October 22, 2020 - Patton Museum, Land Between the Lakes

We were looking for something to do with Bob and Jayne the next day.  The Patton Museum was on their way home so we decided to go there.  You can be sure I called up and made sure they were open.

Here we are back in front of the M-60 tank.

   
 
   

The great General himself:  General George S. Patton, U.S. Army.

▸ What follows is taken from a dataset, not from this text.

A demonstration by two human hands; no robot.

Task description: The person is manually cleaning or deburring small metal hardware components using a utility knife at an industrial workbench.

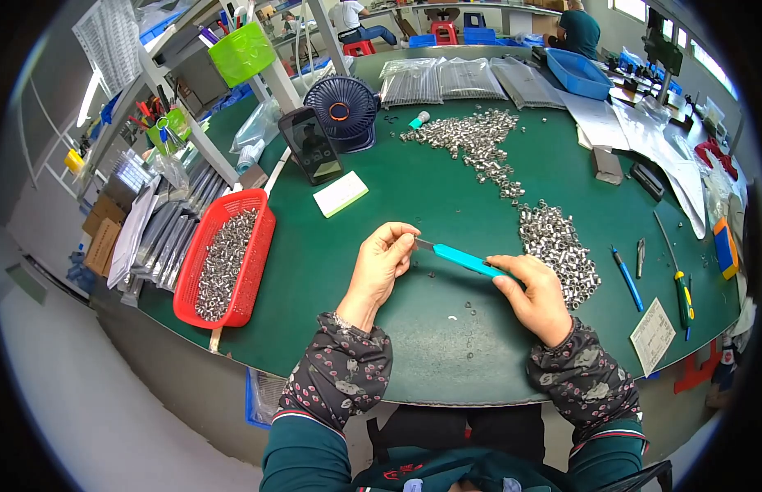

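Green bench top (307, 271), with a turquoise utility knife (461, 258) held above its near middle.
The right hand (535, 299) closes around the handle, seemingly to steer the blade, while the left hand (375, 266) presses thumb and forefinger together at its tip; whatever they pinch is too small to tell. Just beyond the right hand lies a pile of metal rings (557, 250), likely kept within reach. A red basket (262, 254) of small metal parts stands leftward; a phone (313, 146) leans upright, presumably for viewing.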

When we went into the museum, I asked the guy why the museum had been closed the other day.  It was because both curators or directors were not available.  It sounded kind of fishy to me, but whatever.

   
Patton recognized the possibilities of flight and apparently flew all the time in observation planes.
   
The museum was set up to tell Patton's story but it was also set up to teach leadership principles.
   
This is the actual car that Patton was fatally injured in in a car accident.  I read Bill O'Reilly's book about Patton and the car accident; it was very suspicious.  Like many things, we will never know what really happened.
   
Patton's famous polished helmet, although it has tarnished with age.
   
The two ivory-handled revolvers Patton always wore.  The one on the right is a Smith & Wesson .357 Magnum.
   
Patton liked to wear this Army Air Force flight jacket that Jimmy Dolittle gave him.
   
 
   
P20
   
The actual table used at the Iraqi surrender to General Schwartkoff.
   
A German Stug-III assault gun.  Because it had no moveable turrent, and used the obsolete Panzer MkIII chassis, it was much cheaper and quicker to build than a tank.  It primarily served in the Germany infantry divisions and was very effective.
   
This particular vehicle was dug out of the swamp in northern Russia.
   
Two of my favorite moview of all time -- Goldfinger with Sean Connery and Stripes with Bill Murray -- were filmed here on Fort Knox.
   
Inside the museum gift shop was this model of the Bullion Depository which was actually used in the Goldfinger movie.
   

We said goodbye to Bob and Jayne.  They headed north back to Indiana and we headed west to the "Land Between the Lakes".  We entered the land at the north and drove through the south.  I didn't know what to expect.  There really wasn't a lot to see from the main road through the area.  The entire place seemed to be more of a recreation area for boating, fishing, camping, hiking, an off-road vehicle area, etc. than something you would go just to see.   In fact, it is a National Recreation Area.  I'd like to see it from the air.

The Tennessee and Cumberland rivers flow very close to each other in the northwestern corner of Middle Tennessee and Western Kentucky, separated by a narrow and mostly low ridge. The area of land that separates the two bodies of water has been known as "Between the Rivers" since the 1830s or 1840s.  After the Cumberland River was impounded in the 1960s and a canal was constructed between the two manmade lakes, Land Between the Lakes became the largest inland peninsula in the United States.  Downstream from this area, the courses of the two rivers: the mouth of the Cumberland empties into the Ohio River approximately 4 miles from that of the Tennessee.

The area was designated as a national recreation area in 1963 by President John F. Kennedy.

   

But they did have this Bison and Elk viewing drive.  Sure, why not?

Beginning in the 1970s, the 700-acre  "Elk & Bison Prairie" enclosure was developed.  In preparation, the TVA conducted prescribed burns to encourage the expansion of the remnant patches of native prairie, which had been crowded out by the growth of oak and hickory forests over the previous 150 years, when grazing animals were not held here. After the area was regularly burned and reseeded with grasses, elk (from Elk Island National Park of Canada) and American bison were brought to the prairie. Their grazing will help limit the growth of trees.  In 1996 the "Elk & Bison Prairie" was officially inaugurated. It is now open to driving tours and visitors can see the large mammals that occupied a typical 18th-century landscape for this area.

   
At first we didn't see anything.  Where's all the Bison?  Where's all the Elk?
   
It was pretty, but no animals so far.  Our timing was good; it was getting close to dusk when the animals like to come out.
   
Why are all these cars stopping?
   
There's an Elk!
   
Looks like just a solitary tree in a field.
   
But look closer.
   
 
   
A mama Elk with one of her little ones.
   
Three little ones to be exact.
   
 
   
A flock of wild turkeys in the distance.
   

The finale was this big guy.

We never did see any Bison on the loop drive.  But towards the southern end of the Land Between The Lakes we did see a Bison herd in the distance off the road.